Then, we've parametrized our `Topology` with our `ForceField` to produce an `Interchange`. This applies all our rules and gives us a system ready to simulate. An `Interchange` can also concretely define positions, velocities, and box vectors, whether they come from the `Topology` or are added after parametrization. Once we have the `Interchange`, we can produce input data for any of the supported MM engines.

This clear delineation makes benchmarking the same system against different force fields or the same force field against different force fields easy. The SMIRNOFF format makes distributing force fields in an engine agnostic way possible. Everything is an open standard or written in open source Python, so we can see how it works and even change it if we need to.

## Simulate the complex (OpenMM)

All that remains is to tell OpenMM the details about how we want to integrate and record data for the simulation, and then to put everything together and run it!

### Configure and run the simulation

Here, we'll use a Langevin thermostat at 300 Kelvin and a 2 fs time step.
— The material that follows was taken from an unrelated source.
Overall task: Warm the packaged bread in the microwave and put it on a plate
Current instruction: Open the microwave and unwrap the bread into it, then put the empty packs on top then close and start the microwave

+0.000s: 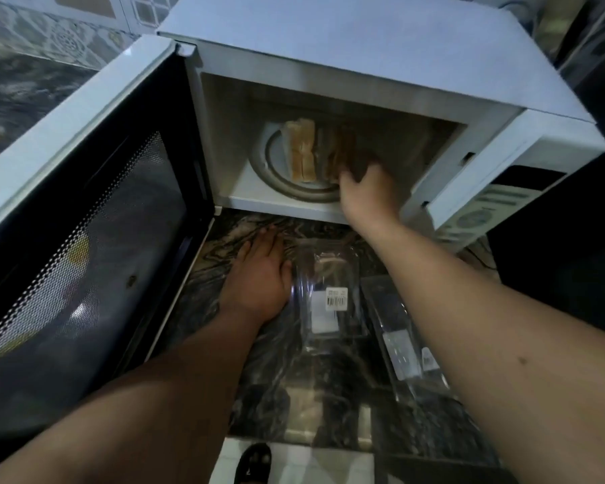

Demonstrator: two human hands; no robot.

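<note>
Bread (pixel 303 151) on microwave (pixel 364 64) turntable; right hand (pixel 367 193) at its near end, grip hidden. Left hand (pixel 259 274) flat on counter (pixel 259 396). Likely light, soft, crushable: best held gently by both sides.

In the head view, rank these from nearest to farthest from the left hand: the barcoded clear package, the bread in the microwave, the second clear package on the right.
From the left hand, flat on the counter:
1. Barcoded clear package, right beside it, at its fingers.
2. Second clear package, farther right on the counter.
3. Bread, inside the microwave on the turntable, by the right hand.
</note>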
We'll write the structure to disk every 10 steps.

In [None]:
# Construct and configure a Langevin integrator at 300 K with an appropriate friction constant and time-step
integrator = openmm.LangevinIntegrator(
    300 * openmm_unit.kelvin, # Temperature
    1 / openmm_unit.picosecond, # Friction coefficient. This sets the speed at which the simulation's molecules adjust to the surrounding temperature.
    0.002 * openmm_unit.picoseconds, # Time step = 2fs
)

with open('system.xml') as input:
    system = XmlSerializer.deserialize(input.read())

# Combine the topology, system, integrator and initial positions into a simulation
simulation = Simulation(omm_top, system, integrator)
simulation.context.setPositions(top.get_positions().to_openmm())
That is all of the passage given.